Мать собралась было ответить, но передумала. Она начинает грызть ноготь, ее переполняет бешенство. Она молчит, накачивает себя. Пу видит, что отец, собственно, уже сдался, искоса глядя на жену, он становится у белого письменного стола, его фигура четко вырисовывается на фоне белого прямоугольника роликовой шторы. Тишина разбухает, внушая все больший страх. Теперь у отца другой голос.
— Ты молчишь?
— По-твоему, я должна что-то сказать?
— Ну можешь хотя бы сказать, о чем ты думаешь. Отец испуган, это заметно.

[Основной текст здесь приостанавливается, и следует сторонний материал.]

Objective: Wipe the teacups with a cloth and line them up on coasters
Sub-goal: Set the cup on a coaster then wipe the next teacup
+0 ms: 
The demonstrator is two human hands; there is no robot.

— Значит, я должна сказать, о чем я думаю? — с расстановкой произносит мать.
Отец молчит, мать тоже. Когда она начинает говорить, голос ее спокоен, как снег. Пу чувствует, как у него заныли ноги, желудок свело, на глазах невольно выступили слезы. Он не желает слышать то, что намерена сказать мать, но не в силах сдвинуться с места, ноги не слушаются, и он вынужден стоять и слушать.
Итак, мать заговорила. Голос ее спокоен, она разглядывает указательный палец с содранным заусенцем, на нем выступила капля крови.
— Ты хочешь знать, о чем я думаю? Так вот, я думаю о том, что часто приходило мне в голову в этот последний год. Или, если быть откровенной до конца, с того времени, когда родилась Малышка.
— Может, я не хочу, — слабым голосом произносит отец.
— Зато теперь хочу я, и ты мне вряд ли помешаешь.
— Я уйду.
— Ну-ну, не смущайся. Пора, наверное, хоть раз поговорить откровенно. Полезно, наверное, наконец-то узнать истинное положение вещей.